This solved also my sound problem as I had thought.  The microphone and the sound system work now without any supplementary action.

----------


## IPEX-731BA5DD06

*SOLVED*  :Popcorn: 

Simple solution;

1) Open your home folder
2) Open your user folder (usually your name)
3)Cnt-H, show hidden files, look for a FILE called ICEauthority, Not a folder.
4) If its been set to no read no write, right click upon the file, set its properties to read and write. 
5) Shut down system, and re-boot.

It worked for me, no more messages, I'd last accessed that file on 23/July/2011, changed it on 23/Sept/2011, only took me 2 months to figure that out, the other solutions never worked. (and it would seem, never would have) :Wave:

----------


## casperfelix

A) Solution for me was to simply change permission on the (hidden) file called .ICEauthority from root to me - it was already set to read and write.

B) My problem started after I installed and then uninstalled ClamAV and Klam. Not sure if this had anything to do with it or not?

----------


## fdmille

This happened to me yesterday when I turned off the computer before I let it finish logging me out.  All I had to do is to delete the .ICEauthority file which showed 0 bytes in size.  Everything works ok again.

----------


## abednego4609

it happens to me right now too... i cant login after i do a hard reset. 
i hope someone can help me here, i dont want to do a fresh install... i dont have an internet connection to support my ubuntu...

i tried login from text mode, but it gives me "Module is unknown" error. 
it reallyreally wont let me login.

----------


## abednego4609

checked the .xsession-errors, found out that something happenned in /etc/profile. all the "new line" ,somehow, replaced with "\n".  

i replaced all "\n" with the enter button.
everything goes well..
 :Smile:

----------


## phil0stine

Thanks Krytarik, reinstalling unity and unity-2d did the trick for me. Going to resist the urge to complain about unity and be happy I have a working system!

----------


## Multi_User

I had the same problem, and it was NOT resolved by changing ownership, permissions, and/or deleting the .ICEauthority file.

Here is how I solved it:
1. Using the user account interface log into a working Admin account.
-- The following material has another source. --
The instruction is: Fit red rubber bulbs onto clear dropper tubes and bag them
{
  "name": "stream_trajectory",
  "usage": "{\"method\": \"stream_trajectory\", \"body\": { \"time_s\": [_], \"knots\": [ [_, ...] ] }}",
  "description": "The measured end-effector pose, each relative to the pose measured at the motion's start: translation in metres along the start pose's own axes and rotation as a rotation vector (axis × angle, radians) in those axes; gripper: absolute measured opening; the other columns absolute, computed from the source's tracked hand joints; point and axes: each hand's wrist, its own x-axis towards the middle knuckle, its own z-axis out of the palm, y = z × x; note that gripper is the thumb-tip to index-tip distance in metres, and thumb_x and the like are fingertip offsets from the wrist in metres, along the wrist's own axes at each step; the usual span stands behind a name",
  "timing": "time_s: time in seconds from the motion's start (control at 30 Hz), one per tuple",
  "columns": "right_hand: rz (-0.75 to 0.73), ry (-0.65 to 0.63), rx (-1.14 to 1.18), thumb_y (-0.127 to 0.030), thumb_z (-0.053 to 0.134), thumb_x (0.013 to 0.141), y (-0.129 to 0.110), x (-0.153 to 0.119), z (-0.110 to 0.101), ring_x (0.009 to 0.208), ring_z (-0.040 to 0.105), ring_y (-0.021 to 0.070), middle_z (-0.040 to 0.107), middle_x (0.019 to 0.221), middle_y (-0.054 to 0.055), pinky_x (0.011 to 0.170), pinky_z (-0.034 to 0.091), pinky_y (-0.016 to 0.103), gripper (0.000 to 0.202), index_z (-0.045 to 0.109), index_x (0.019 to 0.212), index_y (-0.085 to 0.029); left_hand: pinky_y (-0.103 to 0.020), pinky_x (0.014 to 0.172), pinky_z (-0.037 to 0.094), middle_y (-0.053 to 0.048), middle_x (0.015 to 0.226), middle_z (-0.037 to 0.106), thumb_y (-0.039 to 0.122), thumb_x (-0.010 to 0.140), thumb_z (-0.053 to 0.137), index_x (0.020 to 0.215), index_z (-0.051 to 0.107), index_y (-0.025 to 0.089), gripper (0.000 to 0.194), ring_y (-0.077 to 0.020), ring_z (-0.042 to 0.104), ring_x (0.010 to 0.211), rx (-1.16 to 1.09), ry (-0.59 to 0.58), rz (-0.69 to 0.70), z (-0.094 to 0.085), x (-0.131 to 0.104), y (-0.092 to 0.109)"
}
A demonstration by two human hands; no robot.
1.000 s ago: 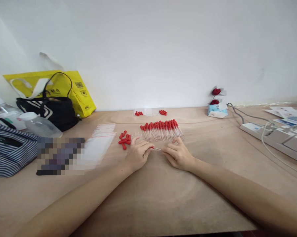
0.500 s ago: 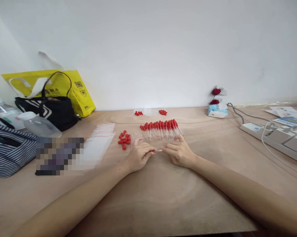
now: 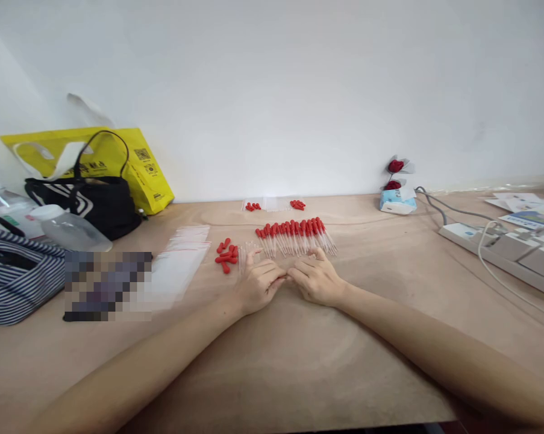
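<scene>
Above the front middle of the table, my left hand (image 3: 259, 286) and my right hand (image 3: 317, 280) meet at the fingertips, both closed. Between them they pinch a dropper: the left is on its red rubber bulb, the right on its clear tube. The fingers now cover nearly all of it. Just beyond lies a row of droppers (image 3: 294, 229) with red bulbs and clear tubes, side by side. Several loose red rubber bulbs (image 3: 226, 260) lie left of my left hand. Next to them are loose clear tubes (image 3: 241, 255), partly hidden behind that hand.
Clear zip bags (image 3: 178, 271) lie at the left, beside a blurred-out patch. Farther left stand a striped pouch (image 3: 23, 283), a plastic bottle (image 3: 73, 229), a black bag (image 3: 109, 208) and a yellow bag (image 3: 152, 181). A power strip (image 3: 488, 244) with cables is at the right.
My right hand has moved left until its fingertips meet those of my left hand. The bit of clear tube that showed between them is now covered.
</scene>
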Motion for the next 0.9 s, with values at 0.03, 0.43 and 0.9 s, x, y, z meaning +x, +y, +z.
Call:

Delete the problematic account in question
2. Using the terminal, use the rm -rf command to completely delete the user's directly
3. Using the user account interface again, re-create the account with NO password.
4. Log into the account. It should not have the .ICEauthority error.
5. Using the terminal, use the passwd command to alter the password.
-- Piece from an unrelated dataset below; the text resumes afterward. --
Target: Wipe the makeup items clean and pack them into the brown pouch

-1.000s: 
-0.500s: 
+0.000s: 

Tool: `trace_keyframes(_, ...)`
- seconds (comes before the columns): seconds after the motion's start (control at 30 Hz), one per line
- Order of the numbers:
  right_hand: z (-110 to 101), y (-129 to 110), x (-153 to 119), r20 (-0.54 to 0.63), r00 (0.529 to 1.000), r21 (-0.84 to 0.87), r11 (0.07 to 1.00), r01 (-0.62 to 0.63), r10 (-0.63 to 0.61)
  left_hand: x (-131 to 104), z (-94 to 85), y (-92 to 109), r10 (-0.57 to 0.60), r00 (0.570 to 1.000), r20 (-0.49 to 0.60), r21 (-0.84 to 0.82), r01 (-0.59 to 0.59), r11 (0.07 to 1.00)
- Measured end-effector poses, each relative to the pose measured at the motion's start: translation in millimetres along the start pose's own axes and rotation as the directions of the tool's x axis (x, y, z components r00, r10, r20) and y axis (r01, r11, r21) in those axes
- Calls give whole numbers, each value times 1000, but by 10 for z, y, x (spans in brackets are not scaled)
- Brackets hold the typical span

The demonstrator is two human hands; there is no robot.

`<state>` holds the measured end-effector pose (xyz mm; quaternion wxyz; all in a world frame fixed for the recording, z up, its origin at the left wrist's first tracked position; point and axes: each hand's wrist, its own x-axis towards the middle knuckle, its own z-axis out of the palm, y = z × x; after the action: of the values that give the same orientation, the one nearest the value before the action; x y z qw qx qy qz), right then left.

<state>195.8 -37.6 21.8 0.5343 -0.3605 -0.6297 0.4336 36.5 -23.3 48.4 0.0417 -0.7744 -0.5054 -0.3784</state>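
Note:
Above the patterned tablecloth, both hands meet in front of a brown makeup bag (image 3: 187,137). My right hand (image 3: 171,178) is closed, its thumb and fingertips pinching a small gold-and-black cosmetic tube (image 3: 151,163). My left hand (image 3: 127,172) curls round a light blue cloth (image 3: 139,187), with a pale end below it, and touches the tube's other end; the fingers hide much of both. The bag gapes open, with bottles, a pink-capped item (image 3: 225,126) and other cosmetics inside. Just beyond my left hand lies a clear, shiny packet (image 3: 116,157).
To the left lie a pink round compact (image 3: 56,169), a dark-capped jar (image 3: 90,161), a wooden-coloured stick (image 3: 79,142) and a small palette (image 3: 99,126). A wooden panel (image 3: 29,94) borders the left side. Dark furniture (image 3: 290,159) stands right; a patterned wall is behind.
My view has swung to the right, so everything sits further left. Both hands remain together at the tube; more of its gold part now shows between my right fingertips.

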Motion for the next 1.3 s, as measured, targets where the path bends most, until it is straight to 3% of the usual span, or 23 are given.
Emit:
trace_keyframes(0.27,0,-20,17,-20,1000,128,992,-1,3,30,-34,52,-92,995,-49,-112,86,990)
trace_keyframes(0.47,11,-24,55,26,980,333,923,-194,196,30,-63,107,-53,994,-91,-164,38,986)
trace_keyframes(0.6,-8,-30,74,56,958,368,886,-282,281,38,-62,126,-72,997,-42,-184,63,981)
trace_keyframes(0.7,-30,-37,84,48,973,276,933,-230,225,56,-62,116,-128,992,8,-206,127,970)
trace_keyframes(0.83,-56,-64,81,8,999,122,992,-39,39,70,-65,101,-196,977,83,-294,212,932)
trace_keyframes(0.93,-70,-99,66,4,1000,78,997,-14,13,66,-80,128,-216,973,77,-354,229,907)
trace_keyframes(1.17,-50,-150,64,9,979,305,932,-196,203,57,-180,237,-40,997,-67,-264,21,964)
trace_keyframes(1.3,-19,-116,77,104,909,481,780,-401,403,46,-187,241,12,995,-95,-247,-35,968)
At this point, the account worked entirely, although for some reason the 1-click login still was enabled from the Ubuntu login screen. (Password still needed for SSH/SFTP login.) To resolve this, I did the following:
6. Log back into the first working Admin account referenced in step #1.
7. Using the user account interface, change the password for the newly created account again.
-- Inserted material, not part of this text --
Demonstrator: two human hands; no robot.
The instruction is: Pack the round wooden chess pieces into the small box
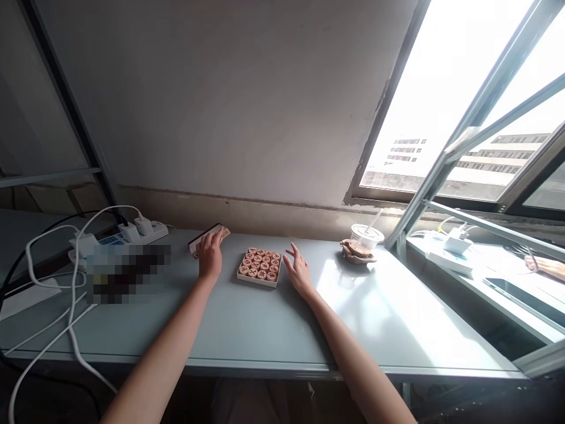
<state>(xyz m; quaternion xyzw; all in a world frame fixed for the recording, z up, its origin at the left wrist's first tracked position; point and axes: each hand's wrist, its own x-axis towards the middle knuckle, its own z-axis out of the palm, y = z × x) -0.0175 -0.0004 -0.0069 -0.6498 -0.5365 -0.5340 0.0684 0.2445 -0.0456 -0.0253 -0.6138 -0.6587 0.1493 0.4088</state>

At that point, everything was working the way I expected, with no .ICEauthority error.

----------


## NautilusUK

> It doesn't seem to be a specific Oneiric issue, so just try this:
> 
> 1. At the login screen, press Ctrl+Alt+F1 to get to the console.
> 
> 2. Log in there.
> 
> 3. Check if ".ICEauthority" is owned by you:
> 
> 
> ...


This fixed my problem immediately! Thx!

----------


## andyamos79

Just to add to the success story and to thank those who have contributed to my fix, I too fixed this issue when I set the ownership of the user's home folder with:

sudo chown username:username username

from within the home folder.

Thanks guys! :Very Happy:

----------


## MrDK

Hello all,
I had the same problem and the solution was for me to change the owner of my home folder (/home/username), or also u can change the write permissions to ur home folder this will allow access to the .ICEauthority file and it will be updated automatically each time u login.

Best wishes

----------


## lolwhites

Have tried the chown solutions, but all I get is _input/otuput error_

In any case, I appear to be the owner of ICEauthority. What' interesting is that I am able to log into the LXDE/Lubuntu desktop but not any of the others (Xubuntu, Gnome).

----------


## nardis_Miles1

I had the same problem with xubuntu (oneiric), but I didn't get the diagnostic. Instead, the X-session would simply restart and I'd end up at the login screen. Only when I changed to a different login session did I get the "could not update .ICEauthority"  message. I removed .ICEauthority, and things worked.

----------


## aveplatter

I am having this same problem. Deleting the .ice authority does permenantly delete the file but the error still shows

----------


## bluesdude

> Thanks for the suggestion Krytarik. Unfortunately your suggestions did not work. .ICEauthority is owned by me, the user. I even ran the chown command anyway. I even went as far as performing chown on /home/USER/.ICEauthority . Still no luck. I'll checkout the link you provided.


Hi there,

1. Did you do an upgrade of Ubuntu from an older version?

2. Try the following:
    cd /home [ENTER]
    ls -la [ENTER]

3. You should see your home directory. I realised the owner assigned to my directory was 1016 and group 1016 (this is probably due to me upgrading from Ubuntu 11.10 to 12.04)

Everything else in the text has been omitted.